Following extensive research, discussions, and consultations, the Australian Government has committed to establishing a Disability Employment Centre of Excellence. The goal is to increase the employment outcomes of people with disability while also improving the capacity of employment service providers and employers to better meet the needs of this diverse group. A total of $1.1 million has been allocated to develop the Centre, with the goal of making it operational by July 2024. 

This week, the Government released an Options Paper on a proposed model for the Centre. While the Options Paper was generally well received by the sector, it hasn’t been without criticism. Some have expressed concerns that a Centre might be perceived as ‘window dressing’, re-researching an already well-established issue. Disability advocates are pushing for the establishment of clear targets and comprehensive disability inclusion plans, with governments taking the lead in setting an example. 

In this article, we provide an overview of the Options Paper and offer our preliminary response to the key topics it addresses. The key themes highlighted in the Options Paper include: 

  • Creating a ‘one stop shop’ to streamline access to disability employment services for individuals, families, employers, and service providers. 
  • Focusing on evidence-based practices, including high-quality research and translating findings into practical guides to continually improve disability employment. 
  • Building the capacity of the employment services sector with tools, support, and training, with a focus on addressing capacity issues in underserved regions. 
  • Ensuring a key quality control function to oversee compliance, monitor interactions with government programs, and set benchmarks for excellence in disability employment. 
  • Consolidating and analysing data, encouraging collaboration among DES providers and promoting data-driven improvements. 
  • Bringing together accessible information and resources about what works to support people with an intellectual disability and ensuring accessible formats. 
  • Driving collaborative competition, fostering cooperation, information sharing, and inclusivity through the coordination of a Community of Practice within the sector. 

The Centre aims to engage several key stakeholder groups, including people with disability and their families, employment service providers, employers, supported employment services, and disability advocates. It also provides several potential models for delivery including: 

  • Research centre model: A structured unit, collaborating with universities, research organisations, governments, and businesses to advance disability employment research. 
  • Clearinghouse model: A central repository that collects and disseminates research with a focus on organising and translating research into action, primarily through a website.  
  • Evidence-informed training hub: A training hub that conducts evidence-based training, working with employers and service providers. 
  • Statutory agency: An agency that conducts research, regulatory functions, and reporting on disability employment service delivery, potentially enforcing decisions and elevating the importance of disability employment.  

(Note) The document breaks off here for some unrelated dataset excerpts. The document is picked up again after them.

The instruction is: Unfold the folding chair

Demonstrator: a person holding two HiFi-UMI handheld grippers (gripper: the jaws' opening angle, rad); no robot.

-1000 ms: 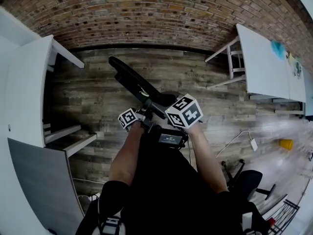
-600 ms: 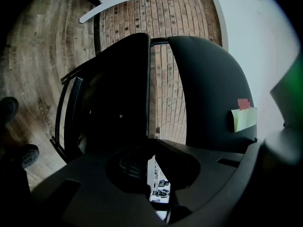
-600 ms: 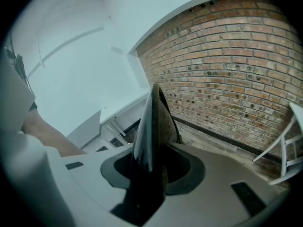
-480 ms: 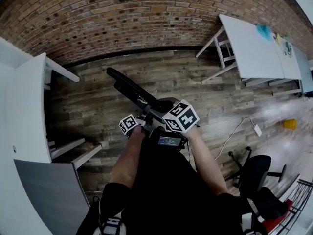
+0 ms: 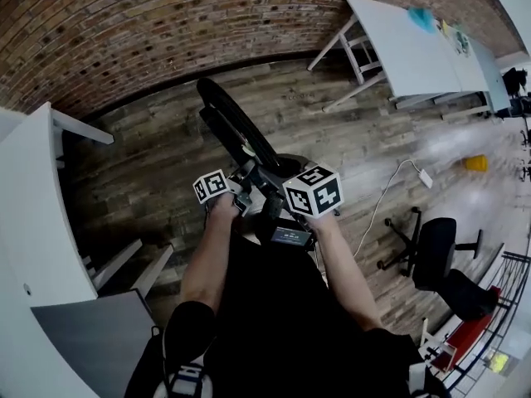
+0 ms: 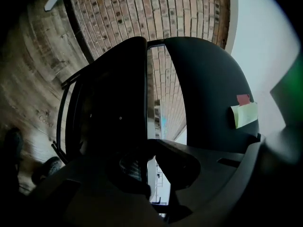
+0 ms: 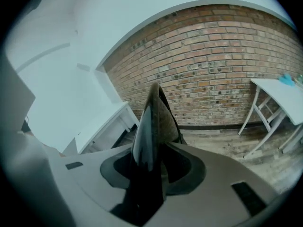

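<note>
The black folding chair [image 5: 236,131] is still folded flat and slants up and away from me over the wood floor. Both marker cubes sit at its near end, the left cube [image 5: 211,186] and the right cube [image 5: 313,191]. In the left gripper view my left gripper [image 6: 147,161] is shut on a thin edge of the chair's dark panel [image 6: 113,122], with the rounded backrest [image 6: 208,98] beside it. In the right gripper view the chair [image 7: 154,122] stands edge-on between the jaws of my right gripper [image 7: 151,162], which is shut on it.
A brick wall [image 5: 166,23] runs along the back. A white table [image 5: 415,48] stands at the upper right and a white desk [image 5: 33,222] at the left. A black office chair [image 5: 436,255], a cable with a white adapter [image 5: 425,177] and a yellow object [image 5: 476,162] lie to the right.
The chair's far end has swung to the right and stands steeper in the picture. Both grippers turned with it and stayed on its near end. My view has shifted, so the white table has slid left.
</note>
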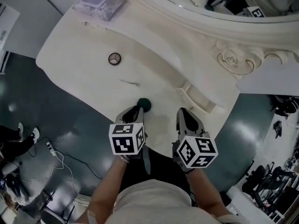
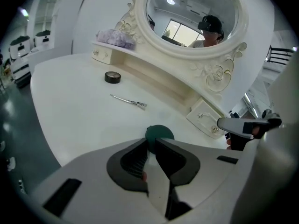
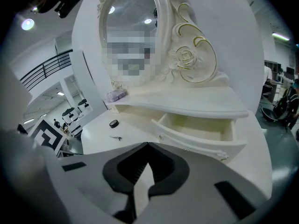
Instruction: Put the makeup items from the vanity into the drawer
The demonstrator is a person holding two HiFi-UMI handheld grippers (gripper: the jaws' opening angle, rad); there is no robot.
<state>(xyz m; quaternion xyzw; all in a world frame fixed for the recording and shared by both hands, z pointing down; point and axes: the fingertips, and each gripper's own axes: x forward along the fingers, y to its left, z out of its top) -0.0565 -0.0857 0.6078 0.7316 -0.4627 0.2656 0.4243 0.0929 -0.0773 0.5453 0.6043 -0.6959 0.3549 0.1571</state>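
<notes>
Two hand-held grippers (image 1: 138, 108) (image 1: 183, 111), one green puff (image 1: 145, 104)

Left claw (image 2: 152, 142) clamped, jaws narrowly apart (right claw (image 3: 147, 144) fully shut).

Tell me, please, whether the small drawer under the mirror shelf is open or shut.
Open: the drawer is pulled out from beneath the shelf, and its pale interior is exposed.

I see the drawer (image 3: 187, 136) pulled open. On the vanity top (image 1: 70, 55), left of the drawer:
- dark green round item (image 2: 160, 133), nearest, pinched at the left gripper (image 2: 152, 143) tips;
- thin metal clip (image 1: 128, 82), lying flat, farther;
- black round pot (image 1: 114, 59), farthest.
</notes>
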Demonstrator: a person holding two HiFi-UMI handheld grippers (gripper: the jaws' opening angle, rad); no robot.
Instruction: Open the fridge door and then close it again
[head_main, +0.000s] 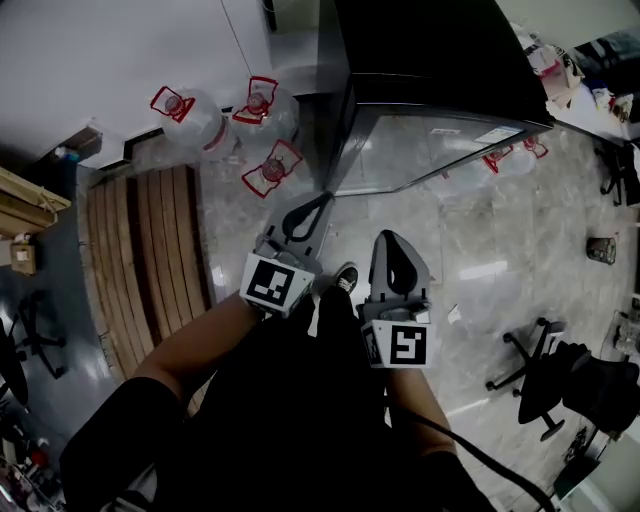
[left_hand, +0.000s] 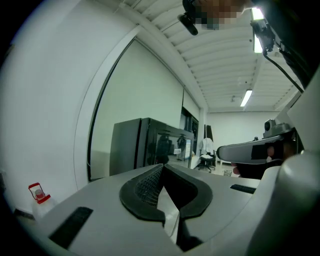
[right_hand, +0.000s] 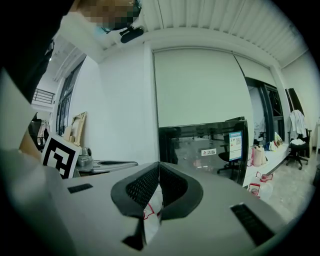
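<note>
Your left hand-held gripper has its two jaws together. In the left gripper view the black meshed pads meet at the tip and nothing is between them. Your right hand-held gripper is the same: in the right gripper view its pads touch at the front and hold nothing. Each one carries a cube with a black and white square marker near your wrist. Both point forward, toward the fridge.

The fridge is a tall black box that stands upright on the floor, with its long axis vertical. Its back is near the white wall. Its glass door faces the open room and you. The door lies flat against the body, and the glass reflects the room. In the right gripper view you see the door from the front, and in the left gripper view you see the fridge more from its side. The left gripper tip is near the left front corner of the fridge but does not touch it.

Beside that corner, three clear water bottles with red handles stand on the floor. A slatted wooden pallet lies further to your left. To your right the shiny stone floor is open as far as a black office chair.
</note>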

Feedback and input from a wide range of stakeholders will be crucial in ensuring the success of the proposed Centre for Excellence in Disability Employment. You can make a submission here. 

Prospert is actively working on our submission and is encouraged by the focus on training and skills development in the Options Paper. Our submission will emphasise the importance of building the skills of employment consultants and their leaders, supporting career growth, and addressing the demand and supply sides of employment services. 

At the same time, we recognise that employers need better support to understand barriers faced by people with disability and to build their capacity to make adjustments that enable people to participate in meaningful work. We believe employment services have a key role to play in advocating and educating employers. 

Prospert supports the call for increased collaboration across the sector. Driving cooperative competition or “co-opetition” through a Community of Practice will encourage shared learning and resources across the sector. Read our previous blog on ‘Co-opetition’ to learn from international case studies. 

We propose a larger focus on measuring employer satisfaction and engagement as part of evaluating the performance of the employment services sector. We are calling for better use of data to establish regional/national/international benchmarks and gather constructive feedback that providers can act on to enhance their services. 

The unemployment rate for people with disability has not shifted in 30 years. It’s clear that Australia needs to work harder to remove barriers to employment. Prospert remains committed to contributing our insights and expertise to these important consultations. We’re committed to continuously improving our work with providers and look forward to the positive impact this work can have on the disability employment landscape.